C. L. : Quelle est la place des mouvements évangélistes sur la scène politique et quelles en sont les conséquences ?
F. G. :
Centrale, décisive. Les mouvements évangélistes ont occupé un peu le terrain de certains mouvements sociaux de base historiquement liés aux courantes progressistes de l’église catholique, comme la théologie de la libération. C’est en grande mesure eux qui vont à la rencontre des démunis aujourd’hui, qui leur donnent une direction, un certain soutien spirituel, voire une « idéologie » à suivre. Même si cela n’est donné qu’en retour d’une contribution monétaire. À Encantado, ce phénomène est flagrant, comme on le montre dans le film. Les évangélistes ont un grand pouvoir mobilisateur, politique et médiatique. Le maire de Rio, deuxième ville du pays, est un ex-pasteur évangélique élu dans l’année fatidique de 2016, d’ailleurs récemment accusé de favoriser des fidèles de sa religion au sein de son administration. La deuxième chaîne de télévision du pays appartient à un groupe lié à une grande dénomination évangéliste. Pourtant, c’est important de souligner que les évangélistes ne forment pas un groupe homogène. Il y a des courants de gauche à l’intérieur des mouvements évangélistes, par exemple. C’est l’évangélisme neo-pentecôtiste qui porte le plus d’inquiétudes. Ce phénomène qui est né aux États-Unis s’est rapidement répandu au Brésil, ainsi que dans certains pays d’Afrique (mené en bonne partie par des Brésiliens). C’est une doctrine qui est particulièrement en phase avec les dogmes du libéralisme actuel. Elle met en avant la réussite matérielle tout en gardant un regard très conservateur par rapport aux mœurs. Le droit à l’avortement et l’homosexualité sont des sujets non seulement interdits mais contestés. Alors que le catholicisme et les religions ancestrales brésiliennes comme le Candomblé et l’Umbanda, par exemple, faisaient de la pauvreté une valeur cardinale, cet évangélisme l’envisage dans une certaine position d’infériorité et de culpabilité. C’est-à-dire : être pauvre, c’est une faute. À mon sens, ce changement « d’idéologie », pour ainsi dire, contribue à ouvrir la voie pour les reformes néolibérales, voire ultra-libérales, qui sont à l’ordre du jour non seulement au Brésil, mais un peu partout. La « commission parlementaire évangéliste » a été un des piliers pour la destitution de Dilma (et pour l’approbation des mesures d’austérité du gouvernement Temer). Une certaine « confédération nationale des pasteurs » néo-pentecôtistes brésiliens a annoncé son soutien à Bolsonaro pour les élections de 2018.

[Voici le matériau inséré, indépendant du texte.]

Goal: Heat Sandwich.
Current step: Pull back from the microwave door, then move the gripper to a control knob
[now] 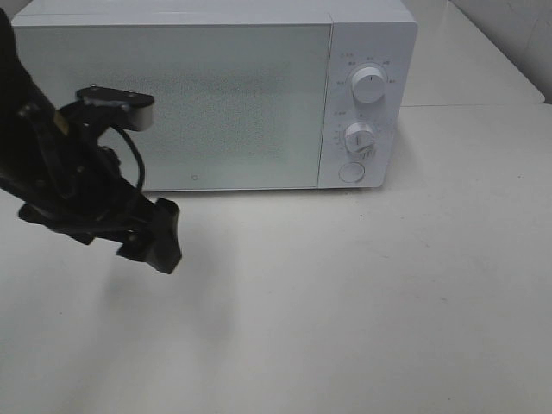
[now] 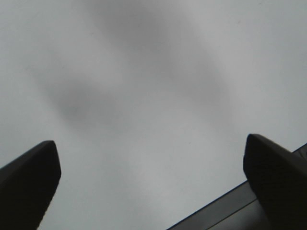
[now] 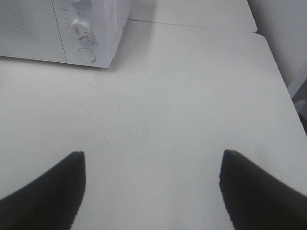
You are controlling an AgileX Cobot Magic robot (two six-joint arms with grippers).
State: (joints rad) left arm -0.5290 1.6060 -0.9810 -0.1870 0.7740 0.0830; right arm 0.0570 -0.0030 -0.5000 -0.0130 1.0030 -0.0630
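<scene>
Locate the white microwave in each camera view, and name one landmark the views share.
Exterior high: the microwave fills the upper part, door shut, controls at its right.
Left wrist: not in it.
Right wrist: ahead of the right pincer, off to one side, only its control end showing.
Shared landmark: the lower dial above the round button.

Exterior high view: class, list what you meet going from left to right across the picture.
Black left gripper → white rectangular control panel of the microwave → bare white tabletop. Frosted door omitted: it overlaps the gripper.
</scene>
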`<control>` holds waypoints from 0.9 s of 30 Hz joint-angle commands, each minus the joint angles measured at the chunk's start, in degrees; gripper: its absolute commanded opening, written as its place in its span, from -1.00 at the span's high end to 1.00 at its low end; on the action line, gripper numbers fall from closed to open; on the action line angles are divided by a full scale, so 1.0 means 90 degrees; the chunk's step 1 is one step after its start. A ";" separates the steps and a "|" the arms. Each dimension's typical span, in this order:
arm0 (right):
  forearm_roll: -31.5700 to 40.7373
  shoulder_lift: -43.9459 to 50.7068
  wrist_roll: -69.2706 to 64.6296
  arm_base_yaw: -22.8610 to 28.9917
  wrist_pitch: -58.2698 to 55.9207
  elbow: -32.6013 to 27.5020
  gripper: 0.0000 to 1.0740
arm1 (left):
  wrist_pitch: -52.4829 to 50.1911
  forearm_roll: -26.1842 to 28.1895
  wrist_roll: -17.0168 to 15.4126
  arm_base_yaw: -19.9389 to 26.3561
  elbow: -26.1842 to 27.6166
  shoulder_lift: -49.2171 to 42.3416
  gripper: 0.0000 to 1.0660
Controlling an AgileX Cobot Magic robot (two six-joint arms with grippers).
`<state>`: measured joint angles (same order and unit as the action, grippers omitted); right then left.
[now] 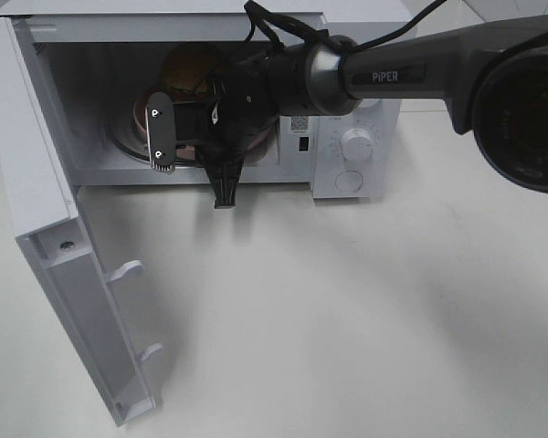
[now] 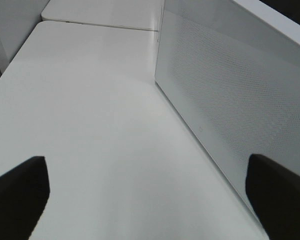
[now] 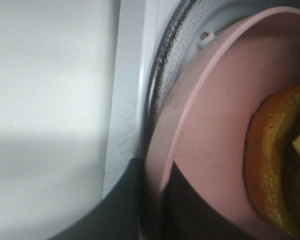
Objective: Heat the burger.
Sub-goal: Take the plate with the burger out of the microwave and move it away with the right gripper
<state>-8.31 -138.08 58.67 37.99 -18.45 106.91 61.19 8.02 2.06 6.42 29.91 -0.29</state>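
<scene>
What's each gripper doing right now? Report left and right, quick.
Left gripper: open, holding nothing, beside the microwave door.
Right gripper: shut on the rim of the pink plate carrying the burger, inside the microwave.

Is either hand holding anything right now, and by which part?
The right hand pinches the pink plate at its rim, burger on it. The left hand is open, holding nothing.

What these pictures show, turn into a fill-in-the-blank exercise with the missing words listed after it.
1. The burger lies on a plate whose colour is ____.
2. The door of the microwave stands ____.
3. The fingers of the right end effector sit on either side of the plate's ____.

Missing words: pink; open; rim.
</scene>
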 commanded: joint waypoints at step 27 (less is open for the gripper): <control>-0.0025 0.1592 0.1483 0.0407 0.0172 -0.1763 1.00 | -0.0045 0.0000 -0.0013 0.0013 -0.0019 -0.0032 -0.88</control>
<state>-7.79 -127.20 70.65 41.37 -22.57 94.02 61.19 8.02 2.06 6.42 29.91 -0.29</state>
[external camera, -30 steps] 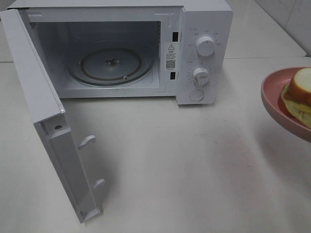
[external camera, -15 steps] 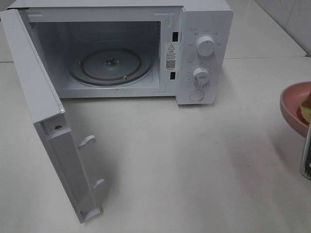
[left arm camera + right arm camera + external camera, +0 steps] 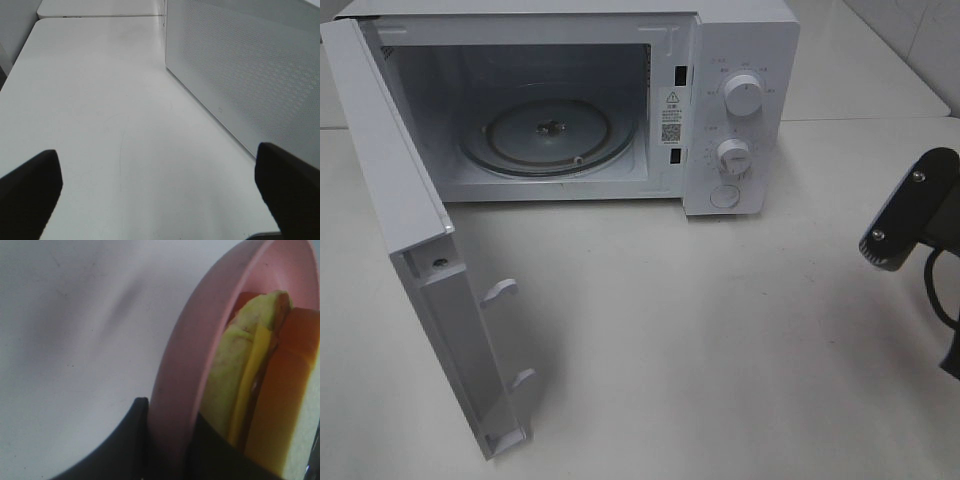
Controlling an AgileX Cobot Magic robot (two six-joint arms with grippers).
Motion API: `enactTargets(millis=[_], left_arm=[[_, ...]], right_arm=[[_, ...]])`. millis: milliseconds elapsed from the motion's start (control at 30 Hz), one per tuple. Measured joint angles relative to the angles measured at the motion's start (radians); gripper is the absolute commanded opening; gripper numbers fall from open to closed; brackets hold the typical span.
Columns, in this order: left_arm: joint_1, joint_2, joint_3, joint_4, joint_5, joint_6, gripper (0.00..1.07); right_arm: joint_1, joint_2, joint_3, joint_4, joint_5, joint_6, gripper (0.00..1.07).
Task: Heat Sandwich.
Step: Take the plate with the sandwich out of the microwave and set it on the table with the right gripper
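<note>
As it sits on the plate: the sandwich (image 3: pixel 260 390) shows a pale yellow-green leafy layer, a yellow strip and a tan-orange crust edge, seen close and side-on from the right wrist.
Where it lies: on the pink plate (image 3: pixel 200 355), just behind the rim, beside the right gripper (image 3: pixel 167 440); it is out of the high view.
Right claw: its dark fingers (image 3: pixel 120 450) are pinched on the pink plate's rim, one on each side of it.
Left claw: the left gripper (image 3: pixel 160 185) has its two dark fingertips spread wide apart, holding nothing, over the white table (image 3: pixel 100 100).
Nearby: the microwave (image 3: pixel 740 110) stands with its door (image 3: pixel 420 250) swung wide and the glass turntable (image 3: pixel 548 135) bare.
At the edge: a dark part of the right arm (image 3: pixel 910 210) enters the high view, well apart from the microwave.
In the way: I cannot tell of anything between them.
</note>
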State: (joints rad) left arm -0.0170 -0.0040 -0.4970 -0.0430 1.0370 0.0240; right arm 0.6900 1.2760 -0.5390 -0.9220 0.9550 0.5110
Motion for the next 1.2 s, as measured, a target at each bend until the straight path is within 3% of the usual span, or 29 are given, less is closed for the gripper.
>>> enactTargets(millis=[633,1200], left_arm=[[0.000,0.000,0.000,0.000,0.000,0.000,1.01],[0.000,0.000,0.000,0.000,0.000,0.000,1.01]], right_arm=[[0.000,0.314,-0.192,0.000,0.170,0.346,0.04],[0.000,0.496,-0.205,-0.002,0.137,0.487,0.04]])
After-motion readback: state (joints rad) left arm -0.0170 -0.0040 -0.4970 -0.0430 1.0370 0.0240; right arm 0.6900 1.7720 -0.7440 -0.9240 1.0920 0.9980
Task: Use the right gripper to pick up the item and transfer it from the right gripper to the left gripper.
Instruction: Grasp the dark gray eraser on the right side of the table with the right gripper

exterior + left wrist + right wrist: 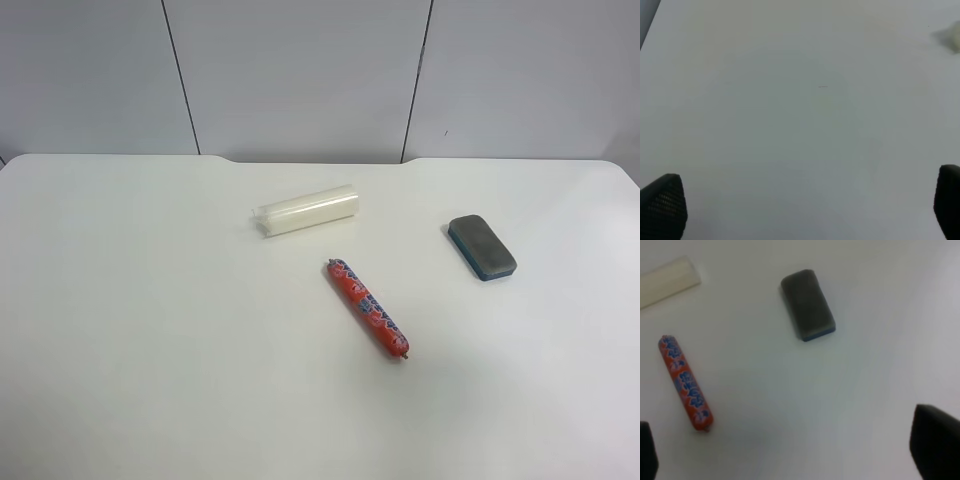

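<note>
The item [481, 246], a small block with a dark grey felt top and a blue base, lies flat on the white table [150, 330] at the exterior high view's right. It also shows in the right wrist view [807, 304], some way ahead of my right gripper [790, 450], whose two black fingertips [935, 440] stand wide apart at the frame's edges with nothing between them. My left gripper [805, 207] is open too, over bare table, its fingertips [662, 205] far apart. Neither arm shows in the exterior high view.
A red printed sausage tube [367, 308] lies near the table's middle, also in the right wrist view [685, 383]. A white translucent roll [305, 210] lies behind it, with an end of it in the right wrist view [667, 281]. Grey wall panels [300, 70] back the table.
</note>
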You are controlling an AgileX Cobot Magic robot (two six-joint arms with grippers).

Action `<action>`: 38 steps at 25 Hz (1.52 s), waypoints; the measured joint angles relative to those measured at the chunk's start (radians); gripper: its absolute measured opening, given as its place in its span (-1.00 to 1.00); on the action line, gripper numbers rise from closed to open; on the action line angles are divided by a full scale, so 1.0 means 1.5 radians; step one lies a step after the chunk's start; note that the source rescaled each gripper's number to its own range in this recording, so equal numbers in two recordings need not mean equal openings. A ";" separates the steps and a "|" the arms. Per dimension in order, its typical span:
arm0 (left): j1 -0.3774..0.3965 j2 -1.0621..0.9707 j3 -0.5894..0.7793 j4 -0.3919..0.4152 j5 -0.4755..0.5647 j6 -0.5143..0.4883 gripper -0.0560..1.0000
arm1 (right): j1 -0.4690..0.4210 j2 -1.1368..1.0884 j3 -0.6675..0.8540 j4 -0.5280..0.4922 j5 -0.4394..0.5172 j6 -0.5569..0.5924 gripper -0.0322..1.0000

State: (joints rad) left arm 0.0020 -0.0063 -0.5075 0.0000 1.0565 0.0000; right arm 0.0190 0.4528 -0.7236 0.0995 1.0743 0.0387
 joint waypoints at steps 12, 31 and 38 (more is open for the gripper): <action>0.000 0.000 0.000 0.000 0.000 0.000 1.00 | 0.000 0.398 -0.157 -0.002 -0.004 -0.074 1.00; 0.000 0.000 0.000 0.000 0.000 0.000 1.00 | 0.000 0.806 -0.357 -0.011 -0.003 -0.167 1.00; 0.000 0.000 0.000 0.000 0.000 0.000 1.00 | 0.000 0.915 -0.360 -0.012 -0.026 -0.213 1.00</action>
State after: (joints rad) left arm 0.0020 -0.0063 -0.5075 0.0000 1.0565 0.0000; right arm 0.0190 1.8259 -1.2632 0.0820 1.0359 -0.2801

Surtout, l’avancée de l’évangélisme neo-pentecôtiste est à mon sens le recul de cette affirmation de l’identité brésilienne que l’élection de Lula a pu représenter. C’est comme un prédateur qui arrive dans un écosystème de valeurs et croyances équilibrées. Le Brésil est un pays très spiritualisé. Et cela ne veut pas dire forcément religieux. Mais le syncrétisme entre les cultes d’origine africaine, les rituels amérindiens, le spiritisme d’Alain Kardec, la doctrine catholique et d’innombrables autres cultures, ce mélange définit l’identité brésilienne, d’une certaine manière. Cela est aux fondements de ce que signifie être Brésilien. Le désenchantement du Brésil a aussi une dimension spirituelle.